* Dataset excerpts
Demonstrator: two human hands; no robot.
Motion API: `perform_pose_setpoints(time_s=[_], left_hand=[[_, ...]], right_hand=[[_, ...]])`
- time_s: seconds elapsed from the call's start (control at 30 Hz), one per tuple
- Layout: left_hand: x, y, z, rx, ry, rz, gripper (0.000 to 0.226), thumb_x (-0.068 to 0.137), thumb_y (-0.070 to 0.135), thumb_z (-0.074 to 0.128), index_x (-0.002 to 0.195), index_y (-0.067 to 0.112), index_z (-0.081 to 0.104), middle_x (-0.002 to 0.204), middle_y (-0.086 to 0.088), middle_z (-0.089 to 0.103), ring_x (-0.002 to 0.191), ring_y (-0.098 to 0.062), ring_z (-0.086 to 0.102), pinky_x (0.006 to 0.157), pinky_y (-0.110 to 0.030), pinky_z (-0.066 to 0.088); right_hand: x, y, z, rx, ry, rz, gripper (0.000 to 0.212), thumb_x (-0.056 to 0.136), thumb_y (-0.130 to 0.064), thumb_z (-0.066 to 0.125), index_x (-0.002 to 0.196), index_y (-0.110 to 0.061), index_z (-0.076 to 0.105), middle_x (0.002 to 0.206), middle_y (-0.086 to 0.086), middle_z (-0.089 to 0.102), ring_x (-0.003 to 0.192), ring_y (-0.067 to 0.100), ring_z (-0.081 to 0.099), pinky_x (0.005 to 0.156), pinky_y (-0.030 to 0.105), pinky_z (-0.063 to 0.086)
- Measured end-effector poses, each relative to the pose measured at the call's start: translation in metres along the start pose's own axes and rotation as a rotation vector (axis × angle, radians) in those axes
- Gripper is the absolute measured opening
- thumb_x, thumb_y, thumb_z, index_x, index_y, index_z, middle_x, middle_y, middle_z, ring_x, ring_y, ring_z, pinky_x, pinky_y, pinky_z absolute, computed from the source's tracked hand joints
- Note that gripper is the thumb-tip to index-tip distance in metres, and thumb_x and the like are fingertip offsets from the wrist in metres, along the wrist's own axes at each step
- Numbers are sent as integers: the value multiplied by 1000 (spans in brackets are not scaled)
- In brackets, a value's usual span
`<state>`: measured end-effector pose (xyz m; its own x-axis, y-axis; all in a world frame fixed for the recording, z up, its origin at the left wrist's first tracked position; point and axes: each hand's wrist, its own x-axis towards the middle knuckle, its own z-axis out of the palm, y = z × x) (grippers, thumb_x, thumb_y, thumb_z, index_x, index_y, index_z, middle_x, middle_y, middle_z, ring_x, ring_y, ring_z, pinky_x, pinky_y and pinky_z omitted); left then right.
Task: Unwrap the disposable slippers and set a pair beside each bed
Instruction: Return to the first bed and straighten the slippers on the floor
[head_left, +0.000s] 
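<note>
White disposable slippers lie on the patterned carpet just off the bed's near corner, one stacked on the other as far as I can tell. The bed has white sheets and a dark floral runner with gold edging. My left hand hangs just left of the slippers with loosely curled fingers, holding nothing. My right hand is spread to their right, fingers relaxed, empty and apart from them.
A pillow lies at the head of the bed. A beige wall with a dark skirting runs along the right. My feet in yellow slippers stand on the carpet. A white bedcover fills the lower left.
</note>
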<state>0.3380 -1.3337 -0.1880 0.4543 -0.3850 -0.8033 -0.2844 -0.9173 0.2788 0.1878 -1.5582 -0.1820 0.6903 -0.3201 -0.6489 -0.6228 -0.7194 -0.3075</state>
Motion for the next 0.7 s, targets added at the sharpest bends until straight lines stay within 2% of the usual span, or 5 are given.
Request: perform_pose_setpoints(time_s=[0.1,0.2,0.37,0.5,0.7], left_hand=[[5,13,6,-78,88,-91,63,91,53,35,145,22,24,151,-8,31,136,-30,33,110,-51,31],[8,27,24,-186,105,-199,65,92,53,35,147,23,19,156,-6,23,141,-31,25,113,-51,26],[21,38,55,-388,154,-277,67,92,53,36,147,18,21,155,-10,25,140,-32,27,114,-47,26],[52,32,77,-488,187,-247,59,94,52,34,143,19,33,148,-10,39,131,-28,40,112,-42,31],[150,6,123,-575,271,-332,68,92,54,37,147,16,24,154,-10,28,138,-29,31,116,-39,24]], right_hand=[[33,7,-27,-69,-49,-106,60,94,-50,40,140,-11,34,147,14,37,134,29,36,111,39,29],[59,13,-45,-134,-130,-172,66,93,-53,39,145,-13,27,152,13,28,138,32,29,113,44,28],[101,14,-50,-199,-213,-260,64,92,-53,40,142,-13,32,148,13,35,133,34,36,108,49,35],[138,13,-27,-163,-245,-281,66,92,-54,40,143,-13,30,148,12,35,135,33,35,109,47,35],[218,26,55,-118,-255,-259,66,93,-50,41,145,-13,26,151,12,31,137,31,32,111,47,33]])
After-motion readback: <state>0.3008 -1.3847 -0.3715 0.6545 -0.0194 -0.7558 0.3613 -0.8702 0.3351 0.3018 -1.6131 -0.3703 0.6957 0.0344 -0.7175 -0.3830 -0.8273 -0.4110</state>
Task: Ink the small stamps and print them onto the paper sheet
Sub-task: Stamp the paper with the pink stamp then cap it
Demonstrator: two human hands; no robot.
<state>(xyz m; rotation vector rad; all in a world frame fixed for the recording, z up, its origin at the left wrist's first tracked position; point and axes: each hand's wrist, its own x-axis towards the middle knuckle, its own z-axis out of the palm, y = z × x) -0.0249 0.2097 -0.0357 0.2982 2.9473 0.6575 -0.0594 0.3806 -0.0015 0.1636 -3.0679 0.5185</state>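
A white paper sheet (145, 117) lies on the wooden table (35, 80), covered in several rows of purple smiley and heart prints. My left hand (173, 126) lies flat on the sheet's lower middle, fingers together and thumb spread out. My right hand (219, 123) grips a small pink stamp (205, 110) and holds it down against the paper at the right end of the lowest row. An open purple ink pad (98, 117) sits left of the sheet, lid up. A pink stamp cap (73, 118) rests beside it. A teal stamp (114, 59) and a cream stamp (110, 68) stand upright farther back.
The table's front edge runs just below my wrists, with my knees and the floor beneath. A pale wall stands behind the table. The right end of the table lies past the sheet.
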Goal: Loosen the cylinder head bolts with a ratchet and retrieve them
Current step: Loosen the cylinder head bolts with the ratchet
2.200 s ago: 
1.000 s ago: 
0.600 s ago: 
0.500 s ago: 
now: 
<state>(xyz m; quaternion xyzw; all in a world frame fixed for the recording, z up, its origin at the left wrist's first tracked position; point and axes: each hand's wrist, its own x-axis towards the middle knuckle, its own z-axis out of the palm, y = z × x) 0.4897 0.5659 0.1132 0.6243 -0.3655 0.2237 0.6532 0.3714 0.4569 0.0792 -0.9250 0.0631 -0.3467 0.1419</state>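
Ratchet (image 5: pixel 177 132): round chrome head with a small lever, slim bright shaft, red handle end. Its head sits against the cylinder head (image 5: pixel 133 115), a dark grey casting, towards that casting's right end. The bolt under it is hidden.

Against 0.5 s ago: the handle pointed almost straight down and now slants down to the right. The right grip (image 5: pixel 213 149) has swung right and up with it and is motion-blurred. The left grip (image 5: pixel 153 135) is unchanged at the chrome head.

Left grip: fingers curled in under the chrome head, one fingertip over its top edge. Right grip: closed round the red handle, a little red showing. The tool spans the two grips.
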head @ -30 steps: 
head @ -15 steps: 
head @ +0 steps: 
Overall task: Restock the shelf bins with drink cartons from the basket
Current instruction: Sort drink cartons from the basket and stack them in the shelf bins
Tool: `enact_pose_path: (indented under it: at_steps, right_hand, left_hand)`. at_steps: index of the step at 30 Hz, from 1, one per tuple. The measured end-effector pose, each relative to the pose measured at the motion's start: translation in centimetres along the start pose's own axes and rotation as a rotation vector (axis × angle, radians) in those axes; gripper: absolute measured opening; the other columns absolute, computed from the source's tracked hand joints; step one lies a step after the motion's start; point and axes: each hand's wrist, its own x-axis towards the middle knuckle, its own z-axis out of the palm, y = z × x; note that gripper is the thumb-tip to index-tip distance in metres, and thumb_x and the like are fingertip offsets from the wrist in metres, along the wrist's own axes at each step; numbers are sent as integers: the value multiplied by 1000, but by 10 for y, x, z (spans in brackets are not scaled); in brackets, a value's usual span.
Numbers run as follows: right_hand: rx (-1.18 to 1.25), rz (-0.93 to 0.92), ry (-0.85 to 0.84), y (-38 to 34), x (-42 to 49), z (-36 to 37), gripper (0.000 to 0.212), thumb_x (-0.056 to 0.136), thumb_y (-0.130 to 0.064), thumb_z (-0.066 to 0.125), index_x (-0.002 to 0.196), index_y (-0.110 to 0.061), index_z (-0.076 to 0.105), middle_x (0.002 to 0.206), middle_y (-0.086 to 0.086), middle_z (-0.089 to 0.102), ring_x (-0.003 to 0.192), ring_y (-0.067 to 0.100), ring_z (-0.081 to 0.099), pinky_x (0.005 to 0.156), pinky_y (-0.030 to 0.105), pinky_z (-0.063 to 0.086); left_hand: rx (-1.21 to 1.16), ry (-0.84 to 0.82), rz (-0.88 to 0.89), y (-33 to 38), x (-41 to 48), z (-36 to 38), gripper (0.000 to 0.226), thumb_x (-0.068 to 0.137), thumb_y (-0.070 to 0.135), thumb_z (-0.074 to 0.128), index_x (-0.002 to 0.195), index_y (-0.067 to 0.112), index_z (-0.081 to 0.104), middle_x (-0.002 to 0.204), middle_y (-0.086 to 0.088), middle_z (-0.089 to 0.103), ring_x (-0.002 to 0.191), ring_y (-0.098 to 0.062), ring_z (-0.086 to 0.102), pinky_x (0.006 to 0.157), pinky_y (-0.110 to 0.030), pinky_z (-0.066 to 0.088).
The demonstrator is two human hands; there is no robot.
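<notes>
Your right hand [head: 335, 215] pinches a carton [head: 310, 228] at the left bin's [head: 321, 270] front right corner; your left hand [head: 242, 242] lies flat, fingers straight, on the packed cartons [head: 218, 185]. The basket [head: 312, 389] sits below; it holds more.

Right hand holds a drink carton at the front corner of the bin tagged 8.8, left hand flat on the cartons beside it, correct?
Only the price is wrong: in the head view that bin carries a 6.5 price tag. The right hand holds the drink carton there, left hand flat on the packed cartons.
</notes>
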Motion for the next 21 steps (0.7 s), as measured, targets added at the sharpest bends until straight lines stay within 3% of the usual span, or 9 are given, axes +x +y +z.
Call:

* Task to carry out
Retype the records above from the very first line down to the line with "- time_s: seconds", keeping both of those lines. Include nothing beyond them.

* Written solution
Demonstrator: two human hands; no robot.
Motion API: `perform_pose_setpoints(time_s=[_], left_hand=[[_, ...]], right_hand=[[_, ...]])`
- time_s: seconds elapsed from the call's start (control at 30 Hz), one per tuple

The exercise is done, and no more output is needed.